### Given material
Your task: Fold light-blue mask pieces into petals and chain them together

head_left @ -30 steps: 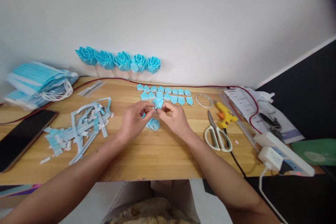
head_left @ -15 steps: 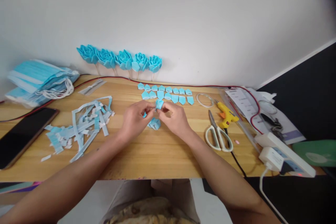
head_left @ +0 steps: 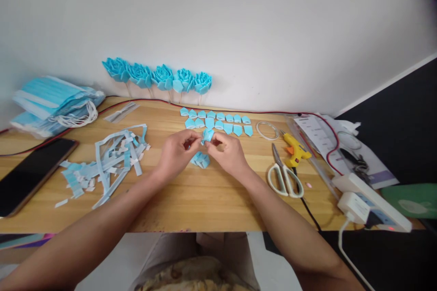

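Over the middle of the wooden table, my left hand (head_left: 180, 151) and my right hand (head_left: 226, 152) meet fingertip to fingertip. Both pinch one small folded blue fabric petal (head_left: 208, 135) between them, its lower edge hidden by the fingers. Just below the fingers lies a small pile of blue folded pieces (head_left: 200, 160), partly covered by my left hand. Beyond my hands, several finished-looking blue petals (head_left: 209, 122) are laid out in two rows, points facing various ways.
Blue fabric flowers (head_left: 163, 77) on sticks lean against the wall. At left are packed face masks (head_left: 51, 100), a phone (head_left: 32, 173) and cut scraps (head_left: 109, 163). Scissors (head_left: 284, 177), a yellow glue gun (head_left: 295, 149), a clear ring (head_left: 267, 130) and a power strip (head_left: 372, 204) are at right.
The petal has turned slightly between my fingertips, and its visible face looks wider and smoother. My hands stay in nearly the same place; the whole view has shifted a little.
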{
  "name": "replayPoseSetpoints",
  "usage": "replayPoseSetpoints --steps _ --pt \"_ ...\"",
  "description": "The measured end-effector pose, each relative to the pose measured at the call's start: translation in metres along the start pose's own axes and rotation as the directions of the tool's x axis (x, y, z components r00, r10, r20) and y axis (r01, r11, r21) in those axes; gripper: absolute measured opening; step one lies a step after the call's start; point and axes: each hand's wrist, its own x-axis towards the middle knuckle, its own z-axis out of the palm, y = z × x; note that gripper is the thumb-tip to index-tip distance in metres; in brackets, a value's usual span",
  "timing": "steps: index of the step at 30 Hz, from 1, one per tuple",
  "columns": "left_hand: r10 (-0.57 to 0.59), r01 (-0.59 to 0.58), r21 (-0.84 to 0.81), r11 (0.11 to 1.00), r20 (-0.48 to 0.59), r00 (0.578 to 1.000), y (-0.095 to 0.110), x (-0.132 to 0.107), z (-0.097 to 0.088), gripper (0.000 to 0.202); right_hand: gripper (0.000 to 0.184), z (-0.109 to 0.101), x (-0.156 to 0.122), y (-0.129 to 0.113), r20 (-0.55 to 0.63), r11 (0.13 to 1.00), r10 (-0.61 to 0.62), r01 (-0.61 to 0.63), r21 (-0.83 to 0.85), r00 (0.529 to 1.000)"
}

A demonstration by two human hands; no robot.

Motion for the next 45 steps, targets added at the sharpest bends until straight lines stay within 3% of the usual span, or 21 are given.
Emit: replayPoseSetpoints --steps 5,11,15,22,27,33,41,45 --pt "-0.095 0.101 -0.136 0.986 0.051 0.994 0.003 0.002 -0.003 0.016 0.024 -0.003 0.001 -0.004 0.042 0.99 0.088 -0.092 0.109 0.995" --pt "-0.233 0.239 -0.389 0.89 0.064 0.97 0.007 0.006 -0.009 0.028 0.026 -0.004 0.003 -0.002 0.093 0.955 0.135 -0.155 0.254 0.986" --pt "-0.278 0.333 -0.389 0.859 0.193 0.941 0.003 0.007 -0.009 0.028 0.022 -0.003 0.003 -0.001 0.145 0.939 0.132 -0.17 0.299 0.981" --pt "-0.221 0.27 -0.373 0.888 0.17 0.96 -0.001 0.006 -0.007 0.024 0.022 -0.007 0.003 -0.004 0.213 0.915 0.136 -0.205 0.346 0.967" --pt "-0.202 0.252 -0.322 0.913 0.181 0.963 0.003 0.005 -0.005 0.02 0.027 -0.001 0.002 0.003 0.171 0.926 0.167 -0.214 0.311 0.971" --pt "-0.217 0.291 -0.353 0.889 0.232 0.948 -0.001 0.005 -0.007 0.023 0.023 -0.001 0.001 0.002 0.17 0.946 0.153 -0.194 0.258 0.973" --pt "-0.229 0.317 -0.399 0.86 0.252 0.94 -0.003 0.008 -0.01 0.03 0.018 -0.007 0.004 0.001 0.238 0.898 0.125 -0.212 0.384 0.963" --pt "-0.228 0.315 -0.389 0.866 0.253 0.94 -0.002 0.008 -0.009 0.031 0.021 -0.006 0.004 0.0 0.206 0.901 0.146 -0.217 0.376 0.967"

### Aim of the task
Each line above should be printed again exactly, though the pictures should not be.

### Written solution
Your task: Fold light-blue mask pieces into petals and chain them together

head_left @ -30 steps: 
head_left @ -15 steps: 
head_left @ +0 steps: 

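Over the middle of the wooden table, my left hand (head_left: 180, 151) and my right hand (head_left: 226, 152) meet fingertip to fingertip. Both pinch one small folded blue fabric petal (head_left: 208, 135) between them, its lower edge hidden by the fingers. Just below the fingers lies a small pile of blue folded pieces (head_left: 200, 160), partly covered by my left hand. Beyond my hands, several finished-looking blue petals (head_left: 209, 122) are laid out in two rows, points facing various ways.
Blue fabric flowers (head_left: 163, 77) on sticks lean against the wall. At left are packed face masks (head_left: 51, 100), a phone (head_left: 32, 173) and cut scraps (head_left: 109, 163). Scissors (head_left: 284, 177), a yellow glue gun (head_left: 295, 149), a clear ring (head_left: 267, 130) and a power strip (head_left: 372, 204) are at right.
The petal has turned slightly between my fingertips, and its visible face looks wider and smoother. My hands stay in nearly the same place; the whole view has shifted a little.
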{
  "name": "replayPoseSetpoints",
  "usage": "replayPoseSetpoints --steps _ --pt \"_ ...\"",
  "description": "The measured end-effector pose, each relative to the pose measured at the call's start: translation in metres along the start pose's own axes and rotation as the directions of the tool's x axis (x, y, z components r00, r10, r20) and y axis (r01, r11, r21) in those axes; gripper: absolute measured opening; step one lies a step after the call's start; point and axes: each hand's wrist, its own x-axis towards the middle knuckle, its own z-axis out of the palm, y = z × x; note that gripper is the thumb-tip to index-tip distance in metres; in brackets, a value's usual span",
  "timing": "steps: index of the step at 30 Hz, from 1, one per tuple",
  "columns": "left_hand: r10 (-0.57 to 0.59), r01 (-0.59 to 0.58), r21 (-0.84 to 0.81), r11 (0.11 to 1.00), r20 (-0.48 to 0.59), r00 (0.578 to 1.000), y (-0.095 to 0.110), x (-0.132 to 0.107), z (-0.097 to 0.088), gripper (0.000 to 0.202); right_hand: gripper (0.000 to 0.184), z (-0.109 to 0.101), x (-0.156 to 0.122), y (-0.129 to 0.113), r20 (-0.55 to 0.63), r11 (0.13 to 1.00), r10 (-0.61 to 0.62), r01 (-0.61 to 0.63), r21 (-0.83 to 0.85), r00 (0.529 to 1.000)"
}

A demonstration by two human hands; no robot.

Motion for the next 45 steps, targets added at the sharpest bends until straight lines stay within 3% of the usual span, or 21 are given.
Emit: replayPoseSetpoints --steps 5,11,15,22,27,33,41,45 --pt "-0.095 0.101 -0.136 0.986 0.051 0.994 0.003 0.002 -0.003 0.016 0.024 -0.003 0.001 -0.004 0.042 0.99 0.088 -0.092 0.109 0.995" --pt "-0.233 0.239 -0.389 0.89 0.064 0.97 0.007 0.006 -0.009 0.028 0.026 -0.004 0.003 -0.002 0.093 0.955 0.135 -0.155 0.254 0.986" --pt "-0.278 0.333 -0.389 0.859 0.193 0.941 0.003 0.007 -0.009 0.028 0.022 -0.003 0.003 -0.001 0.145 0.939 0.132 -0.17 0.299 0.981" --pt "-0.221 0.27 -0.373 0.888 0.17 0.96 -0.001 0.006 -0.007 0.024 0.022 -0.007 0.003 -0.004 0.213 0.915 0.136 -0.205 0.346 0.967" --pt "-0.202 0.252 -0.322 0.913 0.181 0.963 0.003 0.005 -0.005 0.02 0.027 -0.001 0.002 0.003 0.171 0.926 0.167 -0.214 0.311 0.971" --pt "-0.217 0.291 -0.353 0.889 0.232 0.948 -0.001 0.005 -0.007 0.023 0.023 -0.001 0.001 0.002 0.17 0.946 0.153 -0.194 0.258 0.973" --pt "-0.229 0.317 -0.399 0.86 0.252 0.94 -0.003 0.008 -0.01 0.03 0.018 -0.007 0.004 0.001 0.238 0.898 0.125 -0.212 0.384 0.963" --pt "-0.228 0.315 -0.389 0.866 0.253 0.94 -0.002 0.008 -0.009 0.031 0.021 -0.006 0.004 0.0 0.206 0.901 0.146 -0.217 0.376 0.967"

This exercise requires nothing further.